Stored data:
====
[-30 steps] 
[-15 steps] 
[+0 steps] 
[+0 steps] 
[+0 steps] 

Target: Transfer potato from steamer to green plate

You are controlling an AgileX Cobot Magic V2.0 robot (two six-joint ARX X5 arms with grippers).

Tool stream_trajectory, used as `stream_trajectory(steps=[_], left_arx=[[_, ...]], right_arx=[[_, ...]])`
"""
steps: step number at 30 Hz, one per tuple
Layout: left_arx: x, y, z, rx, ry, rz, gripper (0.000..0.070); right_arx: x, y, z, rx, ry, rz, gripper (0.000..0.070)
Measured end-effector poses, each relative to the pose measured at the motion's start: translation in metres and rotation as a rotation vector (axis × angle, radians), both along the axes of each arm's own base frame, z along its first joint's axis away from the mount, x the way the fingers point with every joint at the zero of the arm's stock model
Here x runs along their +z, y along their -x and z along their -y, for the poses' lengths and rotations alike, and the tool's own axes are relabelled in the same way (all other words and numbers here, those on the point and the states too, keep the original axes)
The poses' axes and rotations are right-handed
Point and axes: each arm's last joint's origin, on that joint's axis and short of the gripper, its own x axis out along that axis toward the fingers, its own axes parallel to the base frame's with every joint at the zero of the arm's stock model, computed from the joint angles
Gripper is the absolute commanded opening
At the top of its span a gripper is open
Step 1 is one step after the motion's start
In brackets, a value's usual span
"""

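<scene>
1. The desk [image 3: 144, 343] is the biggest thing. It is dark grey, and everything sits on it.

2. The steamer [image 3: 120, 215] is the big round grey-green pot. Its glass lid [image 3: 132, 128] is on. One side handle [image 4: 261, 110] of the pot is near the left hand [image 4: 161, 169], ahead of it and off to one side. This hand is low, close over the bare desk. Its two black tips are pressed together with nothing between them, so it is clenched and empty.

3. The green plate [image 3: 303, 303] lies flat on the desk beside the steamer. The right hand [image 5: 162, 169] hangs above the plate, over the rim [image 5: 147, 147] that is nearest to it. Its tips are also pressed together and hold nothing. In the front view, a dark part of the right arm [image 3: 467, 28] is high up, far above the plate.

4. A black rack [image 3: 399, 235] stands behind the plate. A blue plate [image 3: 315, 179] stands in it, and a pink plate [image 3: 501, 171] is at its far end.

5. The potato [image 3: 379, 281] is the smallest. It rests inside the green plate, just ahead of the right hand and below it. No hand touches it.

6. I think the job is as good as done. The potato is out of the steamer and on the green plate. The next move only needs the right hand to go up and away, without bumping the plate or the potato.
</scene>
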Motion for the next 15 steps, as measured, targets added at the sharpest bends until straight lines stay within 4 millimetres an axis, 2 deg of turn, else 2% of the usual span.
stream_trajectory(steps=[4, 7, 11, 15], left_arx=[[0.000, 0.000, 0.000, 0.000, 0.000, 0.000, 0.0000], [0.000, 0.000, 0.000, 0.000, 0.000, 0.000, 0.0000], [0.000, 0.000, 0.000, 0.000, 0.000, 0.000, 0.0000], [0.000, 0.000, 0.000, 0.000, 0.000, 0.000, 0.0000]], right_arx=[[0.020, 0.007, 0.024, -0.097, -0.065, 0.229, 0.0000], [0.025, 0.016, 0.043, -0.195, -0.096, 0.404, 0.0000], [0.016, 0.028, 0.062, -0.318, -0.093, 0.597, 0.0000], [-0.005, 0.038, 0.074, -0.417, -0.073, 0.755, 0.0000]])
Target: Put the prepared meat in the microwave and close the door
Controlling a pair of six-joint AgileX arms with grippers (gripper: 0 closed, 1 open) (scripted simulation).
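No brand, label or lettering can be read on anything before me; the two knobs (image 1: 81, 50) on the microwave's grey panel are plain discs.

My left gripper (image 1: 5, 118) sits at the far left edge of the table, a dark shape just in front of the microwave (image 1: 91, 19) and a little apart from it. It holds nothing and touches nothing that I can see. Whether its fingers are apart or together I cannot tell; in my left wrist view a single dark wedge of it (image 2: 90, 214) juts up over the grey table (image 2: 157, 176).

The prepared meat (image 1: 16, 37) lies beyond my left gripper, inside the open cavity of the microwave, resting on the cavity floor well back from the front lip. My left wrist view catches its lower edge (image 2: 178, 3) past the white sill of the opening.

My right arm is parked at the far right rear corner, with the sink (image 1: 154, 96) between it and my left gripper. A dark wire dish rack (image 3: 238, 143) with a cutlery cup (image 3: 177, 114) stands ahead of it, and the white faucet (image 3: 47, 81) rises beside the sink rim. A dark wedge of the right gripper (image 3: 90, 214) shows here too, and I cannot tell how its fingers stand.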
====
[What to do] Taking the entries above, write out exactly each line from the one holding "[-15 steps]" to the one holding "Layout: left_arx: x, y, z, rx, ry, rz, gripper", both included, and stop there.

[Answer space]
[-15 steps] 
[+0 steps] 
[+0 steps] 
[+0 steps] 

Target: Transfer potato from steamer to green plate

You are controlling an AgileX Cobot Magic V2.0 robot (two six-joint ARX X5 arms with grippers).

Tool stream_trajectory, used as `stream_trajectory(steps=[_], left_arx=[[_, ...]], right_arx=[[_, ...]])`
"""
steps: step number at 30 Hz, one per tuple
Layout: left_arx: x, y, z, rx, ry, rz, gripper (0.000..0.070); right_arx: x, y, z, rx, ry, rz, gripper (0.000..0.070)

The output above is complete as it stands.